* Work request:
You are asked to copy the entire listing exactly, apart from its pictures.

* Provided data:
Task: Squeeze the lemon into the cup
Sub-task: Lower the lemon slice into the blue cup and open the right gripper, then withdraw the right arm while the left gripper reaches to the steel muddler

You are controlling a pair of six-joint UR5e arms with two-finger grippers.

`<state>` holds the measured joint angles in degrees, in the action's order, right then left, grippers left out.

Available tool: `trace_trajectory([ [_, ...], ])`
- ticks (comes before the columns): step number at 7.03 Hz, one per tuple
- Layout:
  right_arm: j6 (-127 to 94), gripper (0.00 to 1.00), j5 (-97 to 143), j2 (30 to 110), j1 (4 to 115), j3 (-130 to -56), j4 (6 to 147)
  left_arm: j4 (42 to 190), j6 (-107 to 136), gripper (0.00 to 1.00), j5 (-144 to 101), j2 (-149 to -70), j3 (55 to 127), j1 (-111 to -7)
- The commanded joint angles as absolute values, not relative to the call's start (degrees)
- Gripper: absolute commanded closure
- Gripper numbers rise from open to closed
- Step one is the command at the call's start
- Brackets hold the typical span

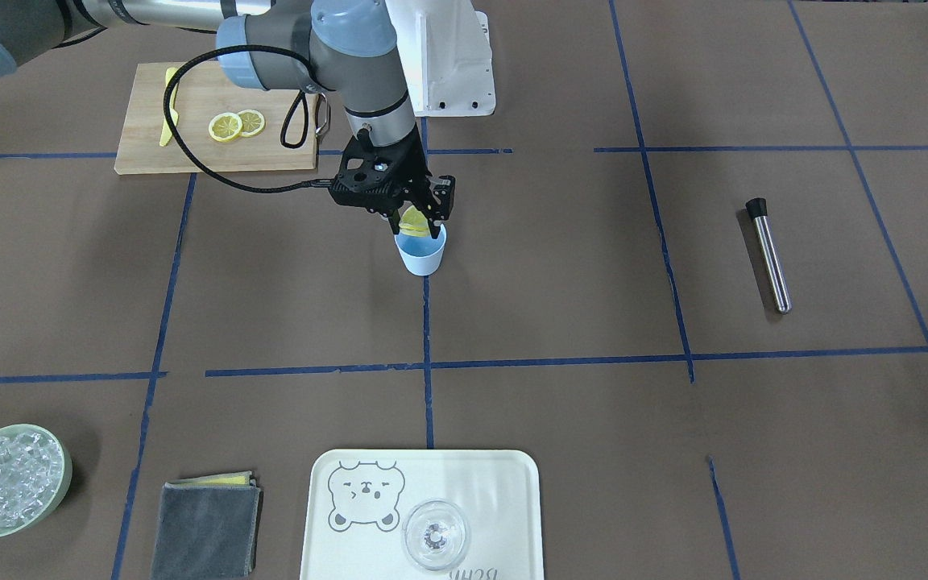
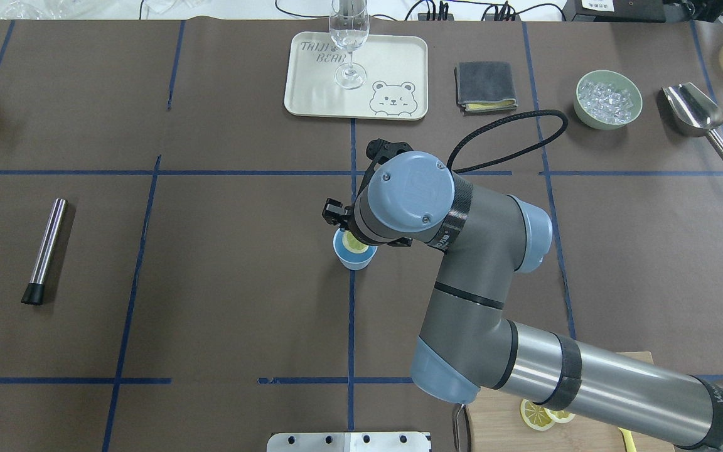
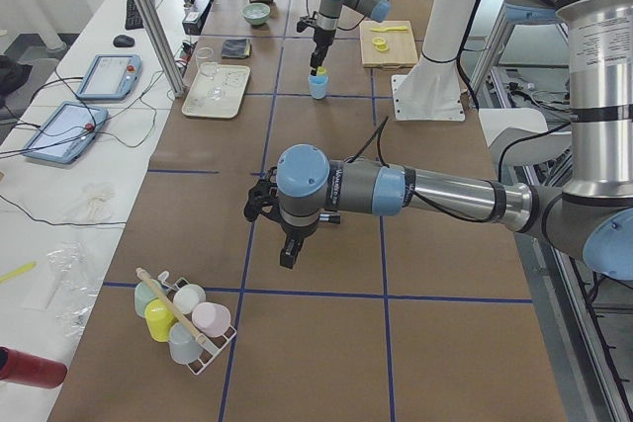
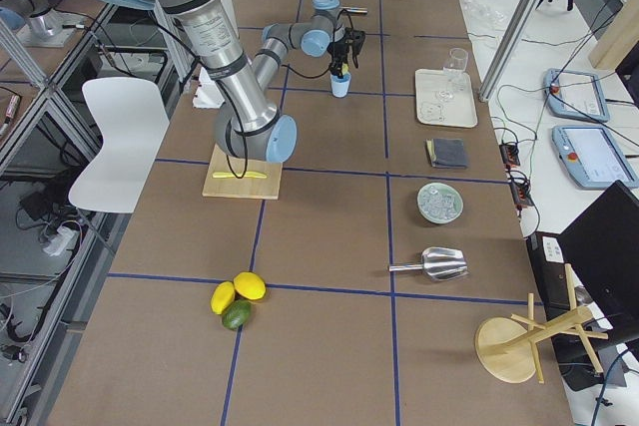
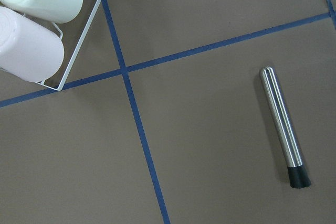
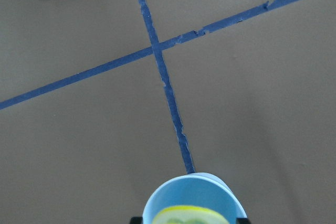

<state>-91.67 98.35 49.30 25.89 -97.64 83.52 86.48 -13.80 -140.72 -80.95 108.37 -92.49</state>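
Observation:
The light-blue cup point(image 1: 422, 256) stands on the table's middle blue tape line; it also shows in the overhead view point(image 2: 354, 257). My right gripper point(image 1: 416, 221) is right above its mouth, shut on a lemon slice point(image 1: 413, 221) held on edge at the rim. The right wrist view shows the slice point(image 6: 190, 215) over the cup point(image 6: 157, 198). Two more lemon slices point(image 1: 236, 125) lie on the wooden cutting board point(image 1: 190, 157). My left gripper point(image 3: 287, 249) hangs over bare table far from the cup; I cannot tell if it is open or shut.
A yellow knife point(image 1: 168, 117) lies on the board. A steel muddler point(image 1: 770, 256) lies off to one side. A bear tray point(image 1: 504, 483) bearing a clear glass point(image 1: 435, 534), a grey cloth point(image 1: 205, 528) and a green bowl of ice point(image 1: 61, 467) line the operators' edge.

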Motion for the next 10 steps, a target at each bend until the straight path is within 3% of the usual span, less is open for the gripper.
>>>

* Response:
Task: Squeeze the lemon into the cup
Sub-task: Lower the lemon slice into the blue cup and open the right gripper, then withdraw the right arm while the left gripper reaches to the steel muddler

You are controlling a pair of six-joint UR5e arms with two-finger grippers.

`<state>` holds the measured joint angles in degrees, in the action's order, right then left, grippers left out.

Available tool: `trace_trajectory([ [_, ...], ])`
- ticks (comes before the columns): step number at 7.03 Hz, one per tuple
- Layout:
  right_arm: j6 (-127 to 94), gripper (0.00 to 1.00), j5 (-97 to 143), j2 (30 to 110), j1 (4 to 115), j3 (-130 to -56), j4 (6 to 147)
  left_arm: j4 (42 to 190), j6 (-107 to 136), gripper (0.00 to 1.00), j5 (-144 to 101), j2 (-149 to -70), j3 (55 to 127), j1 (-111 to -7)
- The commanded joint angles as absolute values, not relative to the call's start (degrees)
- Gripper: absolute commanded closure
- Gripper numbers rise from open to closed
- Step one is the command at the call's start
- Brackets hold the typical span


<state>-91.67 98.35 49.30 25.89 -97.64 83.52 86.48 -13.80 -140.72 -80.95 108.37 -92.49</state>
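Observation:
The light-blue cup point(image 1: 422, 256) stands on the table's middle blue tape line; it also shows in the overhead view point(image 2: 354, 257). My right gripper point(image 1: 416, 221) is right above its mouth, shut on a lemon slice point(image 1: 413, 221) held on edge at the rim. The right wrist view shows the slice point(image 6: 190, 215) over the cup point(image 6: 157, 198). Two more lemon slices point(image 1: 236, 125) lie on the wooden cutting board point(image 1: 190, 157). My left gripper point(image 3: 287, 249) hangs over bare table far from the cup; I cannot tell if it is open or shut.
A yellow knife point(image 1: 168, 117) lies on the board. A steel muddler point(image 1: 770, 256) lies off to one side. A bear tray point(image 1: 504, 483) bearing a clear glass point(image 1: 435, 534), a grey cloth point(image 1: 205, 528) and a green bowl of ice point(image 1: 61, 467) line the operators' edge.
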
Motion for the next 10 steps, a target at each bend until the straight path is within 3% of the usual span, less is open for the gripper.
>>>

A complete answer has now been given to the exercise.